(GIVEN RECORDS)
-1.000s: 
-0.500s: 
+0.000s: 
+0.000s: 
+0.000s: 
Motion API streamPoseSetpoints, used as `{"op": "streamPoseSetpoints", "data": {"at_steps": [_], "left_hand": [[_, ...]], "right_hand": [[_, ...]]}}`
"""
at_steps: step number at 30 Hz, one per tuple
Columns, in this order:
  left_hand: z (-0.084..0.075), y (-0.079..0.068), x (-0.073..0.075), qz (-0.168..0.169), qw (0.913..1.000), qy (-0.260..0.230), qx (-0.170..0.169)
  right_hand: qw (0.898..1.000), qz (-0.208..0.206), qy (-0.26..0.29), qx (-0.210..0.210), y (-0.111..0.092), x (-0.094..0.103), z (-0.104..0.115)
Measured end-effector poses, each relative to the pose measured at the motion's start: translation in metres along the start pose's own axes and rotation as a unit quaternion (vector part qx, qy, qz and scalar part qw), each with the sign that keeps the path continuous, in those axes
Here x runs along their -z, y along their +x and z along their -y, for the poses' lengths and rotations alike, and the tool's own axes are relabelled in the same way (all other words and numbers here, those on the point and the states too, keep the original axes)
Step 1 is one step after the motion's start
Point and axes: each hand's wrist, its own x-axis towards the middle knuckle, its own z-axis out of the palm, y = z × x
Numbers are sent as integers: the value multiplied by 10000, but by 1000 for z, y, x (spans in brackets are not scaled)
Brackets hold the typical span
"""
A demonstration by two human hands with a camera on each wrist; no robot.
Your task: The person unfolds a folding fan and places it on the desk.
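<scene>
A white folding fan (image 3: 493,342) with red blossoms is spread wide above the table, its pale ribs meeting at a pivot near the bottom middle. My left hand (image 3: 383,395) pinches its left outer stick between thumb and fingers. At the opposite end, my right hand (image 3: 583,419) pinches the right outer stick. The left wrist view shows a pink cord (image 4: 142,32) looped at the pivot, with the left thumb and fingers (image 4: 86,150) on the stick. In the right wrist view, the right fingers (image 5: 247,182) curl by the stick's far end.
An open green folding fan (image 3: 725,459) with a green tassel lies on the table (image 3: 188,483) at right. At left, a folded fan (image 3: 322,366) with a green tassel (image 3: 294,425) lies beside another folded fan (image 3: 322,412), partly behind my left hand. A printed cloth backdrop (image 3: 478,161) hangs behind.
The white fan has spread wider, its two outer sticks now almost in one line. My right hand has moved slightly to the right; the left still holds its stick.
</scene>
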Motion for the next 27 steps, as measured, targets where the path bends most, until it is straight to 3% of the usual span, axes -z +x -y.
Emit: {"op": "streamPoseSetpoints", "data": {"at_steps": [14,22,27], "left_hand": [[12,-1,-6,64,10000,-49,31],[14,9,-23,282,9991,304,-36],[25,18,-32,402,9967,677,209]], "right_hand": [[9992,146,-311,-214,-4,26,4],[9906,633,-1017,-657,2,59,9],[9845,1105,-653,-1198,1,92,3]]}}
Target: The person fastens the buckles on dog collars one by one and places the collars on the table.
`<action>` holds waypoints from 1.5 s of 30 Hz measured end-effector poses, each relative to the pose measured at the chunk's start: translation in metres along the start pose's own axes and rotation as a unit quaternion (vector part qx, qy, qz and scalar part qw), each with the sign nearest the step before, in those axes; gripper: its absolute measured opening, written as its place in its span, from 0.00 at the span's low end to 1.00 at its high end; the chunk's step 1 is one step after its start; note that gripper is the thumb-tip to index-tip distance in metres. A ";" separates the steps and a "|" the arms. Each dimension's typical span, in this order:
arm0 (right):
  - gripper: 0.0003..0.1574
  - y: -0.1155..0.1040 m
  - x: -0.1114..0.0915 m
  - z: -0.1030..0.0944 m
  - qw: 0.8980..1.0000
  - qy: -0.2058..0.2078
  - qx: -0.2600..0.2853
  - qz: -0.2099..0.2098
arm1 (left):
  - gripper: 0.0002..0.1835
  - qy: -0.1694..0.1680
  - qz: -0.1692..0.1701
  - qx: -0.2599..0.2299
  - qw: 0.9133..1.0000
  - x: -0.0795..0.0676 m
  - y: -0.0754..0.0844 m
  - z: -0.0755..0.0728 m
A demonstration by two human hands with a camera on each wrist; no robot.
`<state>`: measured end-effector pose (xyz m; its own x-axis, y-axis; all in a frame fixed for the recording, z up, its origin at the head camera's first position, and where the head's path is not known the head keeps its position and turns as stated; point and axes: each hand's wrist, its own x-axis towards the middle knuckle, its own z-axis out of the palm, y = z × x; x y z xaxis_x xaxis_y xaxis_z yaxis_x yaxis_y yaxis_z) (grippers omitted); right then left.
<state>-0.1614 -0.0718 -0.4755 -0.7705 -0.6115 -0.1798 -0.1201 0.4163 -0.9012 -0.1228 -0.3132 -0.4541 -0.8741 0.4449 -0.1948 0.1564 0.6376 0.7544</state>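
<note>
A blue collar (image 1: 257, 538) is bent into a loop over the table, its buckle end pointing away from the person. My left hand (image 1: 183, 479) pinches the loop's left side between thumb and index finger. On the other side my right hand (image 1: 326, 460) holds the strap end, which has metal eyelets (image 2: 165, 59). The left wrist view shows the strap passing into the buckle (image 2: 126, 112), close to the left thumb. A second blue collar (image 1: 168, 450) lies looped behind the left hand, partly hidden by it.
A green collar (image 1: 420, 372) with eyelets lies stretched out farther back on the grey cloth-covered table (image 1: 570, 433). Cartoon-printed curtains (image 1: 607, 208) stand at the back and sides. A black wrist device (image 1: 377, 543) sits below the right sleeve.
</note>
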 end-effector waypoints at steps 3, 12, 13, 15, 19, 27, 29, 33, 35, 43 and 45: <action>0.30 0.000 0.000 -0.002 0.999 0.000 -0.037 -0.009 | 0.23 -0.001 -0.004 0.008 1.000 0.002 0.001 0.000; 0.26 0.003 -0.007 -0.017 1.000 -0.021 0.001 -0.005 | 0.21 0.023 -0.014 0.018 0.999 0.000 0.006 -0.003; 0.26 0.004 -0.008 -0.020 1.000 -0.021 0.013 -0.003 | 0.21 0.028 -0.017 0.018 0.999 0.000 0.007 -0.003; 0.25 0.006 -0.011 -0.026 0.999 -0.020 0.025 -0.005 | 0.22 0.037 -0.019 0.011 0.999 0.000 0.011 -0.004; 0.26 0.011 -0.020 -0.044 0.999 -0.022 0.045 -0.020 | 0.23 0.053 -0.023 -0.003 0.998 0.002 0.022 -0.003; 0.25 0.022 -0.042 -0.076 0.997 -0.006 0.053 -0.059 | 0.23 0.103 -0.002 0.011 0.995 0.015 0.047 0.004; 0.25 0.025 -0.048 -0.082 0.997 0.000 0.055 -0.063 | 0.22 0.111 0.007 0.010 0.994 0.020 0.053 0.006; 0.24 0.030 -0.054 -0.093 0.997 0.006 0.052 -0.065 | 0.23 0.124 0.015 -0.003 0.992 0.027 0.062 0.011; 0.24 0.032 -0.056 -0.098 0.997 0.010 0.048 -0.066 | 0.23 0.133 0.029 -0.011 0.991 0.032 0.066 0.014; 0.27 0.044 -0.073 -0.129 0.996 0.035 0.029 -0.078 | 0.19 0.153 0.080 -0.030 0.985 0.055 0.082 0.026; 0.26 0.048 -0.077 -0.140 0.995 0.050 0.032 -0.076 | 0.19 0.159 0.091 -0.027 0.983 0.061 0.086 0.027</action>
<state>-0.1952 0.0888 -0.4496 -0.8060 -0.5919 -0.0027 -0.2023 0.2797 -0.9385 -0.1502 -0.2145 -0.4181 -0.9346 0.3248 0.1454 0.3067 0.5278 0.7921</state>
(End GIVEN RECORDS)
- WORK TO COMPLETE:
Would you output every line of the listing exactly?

- RESPONSE TO THIS EXERCISE:
-1.000s: 
-0.500s: 
+0.000s: 
+0.000s: 
+0.000s: 
Motion API streamPoseSetpoints, used as `{"op": "streamPoseSetpoints", "data": {"at_steps": [_], "left_hand": [[_, ...]], "right_hand": [[_, ...]]}}`
"""
at_steps: step number at 30 Hz, one per tuple
Columns, in this order:
  left_hand: z (-0.084..0.075), y (-0.079..0.068), x (-0.073..0.075), qz (-0.168..0.169), qw (0.913..1.000), qy (-0.260..0.230), qx (-0.170..0.169)
  right_hand: qw (0.898..1.000), qz (-0.208..0.206), qy (-0.26..0.29), qx (-0.210..0.210), y (-0.111..0.092), x (-0.094..0.103), z (-0.104..0.115)
Measured end-effector poses, each relative to the pose measured at the motion's start: translation in metres along the start pose's own axes and rotation as a unit quaternion (vector part qx, qy, qz and scalar part qw), each with the sign that keeps the path continuous, in those axes
Here x runs along their -z, y along their +x and z along their -y, for the poses' lengths and rotations alike, and the tool's own axes are relabelled in the same way (all other words and numbers here, those on the point and the states too, keep the original axes)
Step 1 is one step after the motion's start
Point and axes: each hand's wrist, its own x-axis towards the middle knuckle, its own z-axis out of the palm, y = z × x
Numbers are sent as integers: the value multiplied by 10000, but by 1000 for z, y, x (spans in brackets are not scaled)
Brackets hold the typical span
"""
A demonstration by two human hands with a camera on each wrist; no robot.
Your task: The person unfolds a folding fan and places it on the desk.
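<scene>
A white folding fan (image 3: 493,342) with red blossoms is spread wide above the table, its pale ribs meeting at a pivot near the bottom middle. My left hand (image 3: 383,395) pinches its left outer stick between thumb and fingers. At the opposite end, my right hand (image 3: 583,419) pinches the right outer stick. The left wrist view shows a pink cord (image 4: 142,32) looped at the pivot, with the left thumb and fingers (image 4: 86,150) on the stick. In the right wrist view, the right fingers (image 5: 247,182) curl by the stick's far end.
An open green folding fan (image 3: 725,459) with a green tassel lies on the table (image 3: 188,483) at right. At left, a folded fan (image 3: 322,366) with a green tassel (image 3: 294,425) lies beside another folded fan (image 3: 322,412), partly behind my left hand. A printed cloth backdrop (image 3: 478,161) hangs behind.
The white fan has spread wider, its two outer sticks now almost in one line. My right hand has moved slightly to the right; the left still holds its stick.
</scene>
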Motion for the next 27 steps, as measured, targets where the path bends most, until it is straight to 3% of the usual span, axes -z +x -y.
Emit: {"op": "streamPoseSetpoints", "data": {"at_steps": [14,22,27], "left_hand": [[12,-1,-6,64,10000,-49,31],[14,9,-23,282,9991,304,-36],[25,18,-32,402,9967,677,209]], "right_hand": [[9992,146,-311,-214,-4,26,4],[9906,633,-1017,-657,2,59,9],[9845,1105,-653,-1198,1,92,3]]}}
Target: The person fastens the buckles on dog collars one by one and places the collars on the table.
`<action>` holds waypoints from 1.5 s of 30 Hz measured end-effector poses, each relative to the pose measured at the chunk's start: translation in metres along the start pose's own axes and rotation as a unit quaternion (vector part qx, qy, qz and scalar part qw), each with the sign nearest the step before, in those axes; gripper: its absolute measured opening, written as its place in its span, from 0.00 at the span's low end to 1.00 at its high end; the chunk's step 1 is one step after its start; note that gripper is the thumb-tip to index-tip distance in metres. A ";" separates the steps and a "|" the arms. Each dimension's typical span, in this order:
arm0 (right):
  - gripper: 0.0003..0.1574
  - y: -0.1155..0.1040 m
  - x: -0.1114..0.0915 m
  - z: -0.1030..0.0944 m
  - qw: 0.8980..1.0000
  - qy: -0.2058..0.2078
  - qx: -0.2600..0.2853
  - qz: -0.2099..0.2098
arm1 (left):
  - gripper: 0.0002..0.1835
  - qy: -0.1694..0.1680
  - qz: -0.1692..0.1701
  - qx: -0.2599..0.2299
  - qw: 0.9133..1.0000
  - x: -0.0795..0.0676 m
  - y: -0.0754..0.0844 m
  - z: -0.0755..0.0728 m
A demonstration by two human hands with a camera on each wrist; no robot.
`<state>`: measured end-effector pose (xyz m; its own x-axis, y-axis; all in a frame fixed for the recording, z up, its origin at the head camera's first position, and where the head's path is not known the head keeps its position and turns as stated; point and axes: each hand's wrist, its own x-axis towards the middle knuckle, its own z-axis out of the palm, y = z × x; x y z xaxis_x xaxis_y xaxis_z yaxis_x yaxis_y yaxis_z) (grippers omitted); right then left.
<state>-0.1614 -0.0718 -0.4755 -0.7705 -0.6115 -0.1798 -0.1201 0.4163 -0.9012 -0.1228 -0.3132 -0.4541 -0.8741 0.4449 -0.1948 0.1564 0.6376 0.7544</state>
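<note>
A blue collar (image 1: 257, 538) is bent into a loop over the table, its buckle end pointing away from the person. My left hand (image 1: 183, 479) pinches the loop's left side between thumb and index finger. On the other side my right hand (image 1: 326, 460) holds the strap end, which has metal eyelets (image 2: 165, 59). The left wrist view shows the strap passing into the buckle (image 2: 126, 112), close to the left thumb. A second blue collar (image 1: 168, 450) lies looped behind the left hand, partly hidden by it.
A green collar (image 1: 420, 372) with eyelets lies stretched out farther back on the grey cloth-covered table (image 1: 570, 433). Cartoon-printed curtains (image 1: 607, 208) stand at the back and sides. A black wrist device (image 1: 377, 543) sits below the right sleeve.
</note>
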 end-effector waypoints at steps 3, 12, 13, 15, 19, 27, 29, 33, 35, 43 and 45: <action>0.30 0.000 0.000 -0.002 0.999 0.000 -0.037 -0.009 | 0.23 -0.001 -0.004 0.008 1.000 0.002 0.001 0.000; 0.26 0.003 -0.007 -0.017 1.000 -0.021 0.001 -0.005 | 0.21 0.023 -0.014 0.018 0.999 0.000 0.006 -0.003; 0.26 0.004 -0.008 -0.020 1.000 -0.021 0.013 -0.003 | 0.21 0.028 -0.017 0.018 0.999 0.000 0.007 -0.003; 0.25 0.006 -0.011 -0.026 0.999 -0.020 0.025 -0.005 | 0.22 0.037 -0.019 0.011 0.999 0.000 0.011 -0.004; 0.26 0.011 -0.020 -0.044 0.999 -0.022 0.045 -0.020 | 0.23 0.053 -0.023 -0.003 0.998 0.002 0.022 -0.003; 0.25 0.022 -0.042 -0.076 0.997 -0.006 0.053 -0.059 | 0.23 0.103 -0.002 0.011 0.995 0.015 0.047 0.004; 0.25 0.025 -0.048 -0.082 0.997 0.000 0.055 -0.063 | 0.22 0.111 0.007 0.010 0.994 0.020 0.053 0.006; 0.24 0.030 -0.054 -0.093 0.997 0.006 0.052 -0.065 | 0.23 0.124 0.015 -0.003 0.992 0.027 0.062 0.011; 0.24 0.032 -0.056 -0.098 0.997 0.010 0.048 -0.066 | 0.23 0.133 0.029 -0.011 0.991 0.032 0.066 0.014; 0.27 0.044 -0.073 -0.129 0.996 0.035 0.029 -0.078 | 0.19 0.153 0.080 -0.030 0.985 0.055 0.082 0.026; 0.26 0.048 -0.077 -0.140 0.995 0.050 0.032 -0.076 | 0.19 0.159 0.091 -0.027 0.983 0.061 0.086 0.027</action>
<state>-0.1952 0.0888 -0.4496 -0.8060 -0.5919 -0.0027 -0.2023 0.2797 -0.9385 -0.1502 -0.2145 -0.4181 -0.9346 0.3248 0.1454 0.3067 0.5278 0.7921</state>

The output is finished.